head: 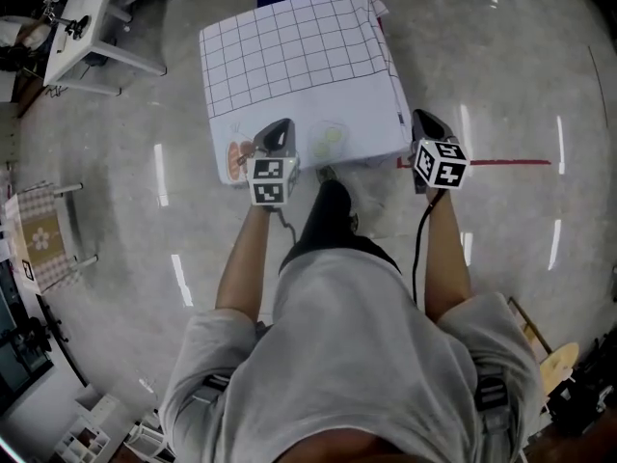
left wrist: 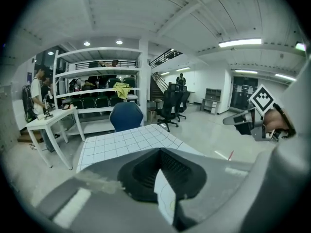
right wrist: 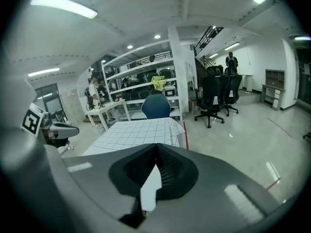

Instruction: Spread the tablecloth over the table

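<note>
The person wears a light grey short-sleeved T-shirt [head: 371,345] and dark trousers [head: 326,222]. The dark grey left gripper [head: 279,126] and right gripper [head: 425,118] each carry a white cube with black square markers [head: 273,180]. Behind the right one hangs a thin black cable [head: 420,244].

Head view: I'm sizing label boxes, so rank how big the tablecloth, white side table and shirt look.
1. shirt, inflated by nearness to the camera.
2. tablecloth.
3. side table, partly cut off by the frame.

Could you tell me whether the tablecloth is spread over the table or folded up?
Spread: the tablecloth lies opened flat, grid showing, its near edge pinched in the shut left claw and right claw.
</note>
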Demonstrator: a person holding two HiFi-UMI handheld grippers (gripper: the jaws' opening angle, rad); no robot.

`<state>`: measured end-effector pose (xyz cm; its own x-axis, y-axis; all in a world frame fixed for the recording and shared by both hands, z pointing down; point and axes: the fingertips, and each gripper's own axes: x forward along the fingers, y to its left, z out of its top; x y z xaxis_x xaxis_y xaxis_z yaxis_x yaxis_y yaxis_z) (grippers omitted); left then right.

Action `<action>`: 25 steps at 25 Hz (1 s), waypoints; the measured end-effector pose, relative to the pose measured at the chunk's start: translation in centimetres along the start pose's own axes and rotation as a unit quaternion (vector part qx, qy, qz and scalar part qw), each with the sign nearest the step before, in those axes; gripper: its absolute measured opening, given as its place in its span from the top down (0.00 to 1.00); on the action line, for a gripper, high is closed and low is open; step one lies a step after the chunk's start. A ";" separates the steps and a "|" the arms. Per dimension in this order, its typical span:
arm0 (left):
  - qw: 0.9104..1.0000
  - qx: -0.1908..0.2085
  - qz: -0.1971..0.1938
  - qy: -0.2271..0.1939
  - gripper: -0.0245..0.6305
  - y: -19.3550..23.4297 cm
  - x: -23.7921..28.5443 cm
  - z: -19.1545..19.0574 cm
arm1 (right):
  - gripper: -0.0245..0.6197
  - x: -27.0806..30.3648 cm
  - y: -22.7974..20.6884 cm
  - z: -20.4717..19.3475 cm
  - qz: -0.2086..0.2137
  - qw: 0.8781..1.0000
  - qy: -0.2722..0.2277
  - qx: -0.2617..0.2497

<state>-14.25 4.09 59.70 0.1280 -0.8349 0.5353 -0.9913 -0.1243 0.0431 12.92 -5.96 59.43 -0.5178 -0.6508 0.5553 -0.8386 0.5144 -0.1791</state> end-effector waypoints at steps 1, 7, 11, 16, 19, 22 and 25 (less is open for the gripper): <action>1.000 0.002 -0.010 0.002 0.93 -0.1 1.5 0.2 | 0.95 1.2 -0.4 -0.1 -0.002 1.000 0.013 -0.005; 0.998 -0.001 -0.060 0.021 0.93 -1.0 9.8 2.1 | 0.93 9.1 -3.8 -1.7 -0.011 0.994 0.108 -0.012; 0.996 -0.001 -0.081 0.047 0.93 -2.2 13.4 1.6 | 0.83 14.5 -5.5 -4.5 -0.002 0.987 0.162 0.002; 0.994 0.001 -0.077 0.077 0.93 -5.1 17.1 0.5 | 0.82 19.0 -9.4 -8.2 0.007 0.975 0.222 -0.007; 0.994 -0.026 -0.053 0.093 0.93 -5.0 17.6 -0.3 | 0.82 21.2 -9.3 -10.2 0.025 0.965 0.260 -0.029; 0.992 -0.053 -0.038 0.104 0.93 -5.4 18.0 -1.0 | 0.81 22.8 -8.6 -11.7 0.050 0.957 0.282 -0.053; 0.992 -0.055 -0.033 0.112 0.93 -6.7 18.6 -1.1 | 0.83 23.6 -8.2 -12.4 0.077 0.952 0.291 -0.056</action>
<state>-5.28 -9.96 70.30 0.1942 -0.6856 0.7016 -0.9800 -0.1045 0.1692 9.71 -18.57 84.08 -0.4247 -0.1590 0.8912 -0.7199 0.6562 -0.2260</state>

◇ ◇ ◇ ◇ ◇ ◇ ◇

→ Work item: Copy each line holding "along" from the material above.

→ Response:
`<state>`: measured end-effector pose (xyz cm; its own x-axis, y-axis; all in a world frame fixed for the recording and shared by both hands, z pointing down; point and axes: the fingertips, and each gripper's own axes: x forward along the fingers, y to its left, z out of its top; x y z xaxis_x xaxis_y xaxis_z yaxis_x yaxis_y yaxis_z) (grippers omitted); left then right.
Action `<action>`: 25 steps at 25 Hz (1 s), waypoints; the measured end-effector pose, relative to the pose measured at the chunk's start: translation in centimetres along the start pose's own axes and rotation as a unit quaternion (vector part qx, qy, qz and scalar part qw), each with the sign nearest the step before, in those axes; gripper: its absolute measured opening, given as its place in its span from the top down (0.00 to 1.00); on the action line, for a gripper, high is closed and low is open; step one lies a step after the chunk's start. A ";" separates the steps and a "|" the arms. Per dimension in this order, its typical span:

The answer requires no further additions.